__Exercise__. Report each line below that carries the word "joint".

------------------------------------

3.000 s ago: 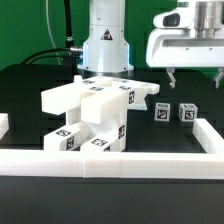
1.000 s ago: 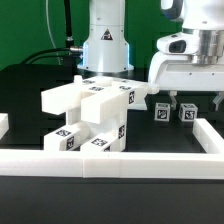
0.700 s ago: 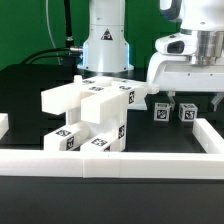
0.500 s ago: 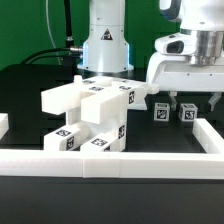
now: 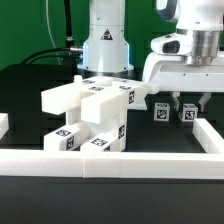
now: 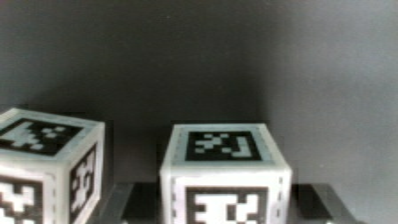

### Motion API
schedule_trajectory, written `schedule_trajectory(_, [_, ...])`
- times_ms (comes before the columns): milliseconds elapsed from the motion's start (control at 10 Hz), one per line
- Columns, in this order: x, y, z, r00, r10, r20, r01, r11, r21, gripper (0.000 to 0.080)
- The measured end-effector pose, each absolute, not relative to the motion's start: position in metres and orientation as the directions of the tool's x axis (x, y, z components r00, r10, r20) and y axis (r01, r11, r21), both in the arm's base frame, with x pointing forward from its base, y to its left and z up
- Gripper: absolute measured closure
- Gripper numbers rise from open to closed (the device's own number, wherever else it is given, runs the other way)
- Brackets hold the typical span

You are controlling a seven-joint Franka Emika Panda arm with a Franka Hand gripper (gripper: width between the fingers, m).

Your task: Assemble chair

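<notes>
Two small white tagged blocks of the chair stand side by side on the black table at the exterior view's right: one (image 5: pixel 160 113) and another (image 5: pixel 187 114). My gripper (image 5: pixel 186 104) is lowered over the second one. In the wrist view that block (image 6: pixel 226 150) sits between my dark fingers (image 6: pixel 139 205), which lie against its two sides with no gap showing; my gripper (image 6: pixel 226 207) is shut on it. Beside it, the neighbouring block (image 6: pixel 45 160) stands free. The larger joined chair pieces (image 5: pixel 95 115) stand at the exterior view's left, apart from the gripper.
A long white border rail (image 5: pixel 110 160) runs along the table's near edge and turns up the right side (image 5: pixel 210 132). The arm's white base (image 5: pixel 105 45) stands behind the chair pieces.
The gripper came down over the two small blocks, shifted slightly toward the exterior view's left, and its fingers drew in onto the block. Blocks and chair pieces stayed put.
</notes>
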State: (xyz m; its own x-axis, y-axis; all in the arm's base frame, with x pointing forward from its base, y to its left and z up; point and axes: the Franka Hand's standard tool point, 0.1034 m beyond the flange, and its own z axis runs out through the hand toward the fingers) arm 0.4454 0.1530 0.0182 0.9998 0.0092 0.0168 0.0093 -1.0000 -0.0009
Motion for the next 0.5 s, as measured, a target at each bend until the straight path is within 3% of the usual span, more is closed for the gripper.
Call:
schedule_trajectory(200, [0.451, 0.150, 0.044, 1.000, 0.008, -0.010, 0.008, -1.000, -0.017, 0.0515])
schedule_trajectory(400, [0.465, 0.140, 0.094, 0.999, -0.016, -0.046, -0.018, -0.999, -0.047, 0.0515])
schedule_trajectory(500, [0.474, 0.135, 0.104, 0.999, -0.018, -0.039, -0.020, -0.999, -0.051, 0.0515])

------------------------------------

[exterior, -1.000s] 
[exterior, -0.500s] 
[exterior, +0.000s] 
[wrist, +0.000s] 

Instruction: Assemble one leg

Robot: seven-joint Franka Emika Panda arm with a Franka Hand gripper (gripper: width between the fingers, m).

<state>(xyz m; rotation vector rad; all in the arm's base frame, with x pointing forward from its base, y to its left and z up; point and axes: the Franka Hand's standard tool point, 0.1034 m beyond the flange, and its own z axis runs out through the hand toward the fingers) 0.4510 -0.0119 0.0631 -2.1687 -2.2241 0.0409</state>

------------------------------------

__Answer space__.
You are controlling a seven-joint Franka Emika Panda arm with a Franka Hand gripper (gripper: width between the fingers, m).
Robot: seven-joint Franka Emika Panda arm with a Franka Hand gripper (gripper: width between the fingers, m).

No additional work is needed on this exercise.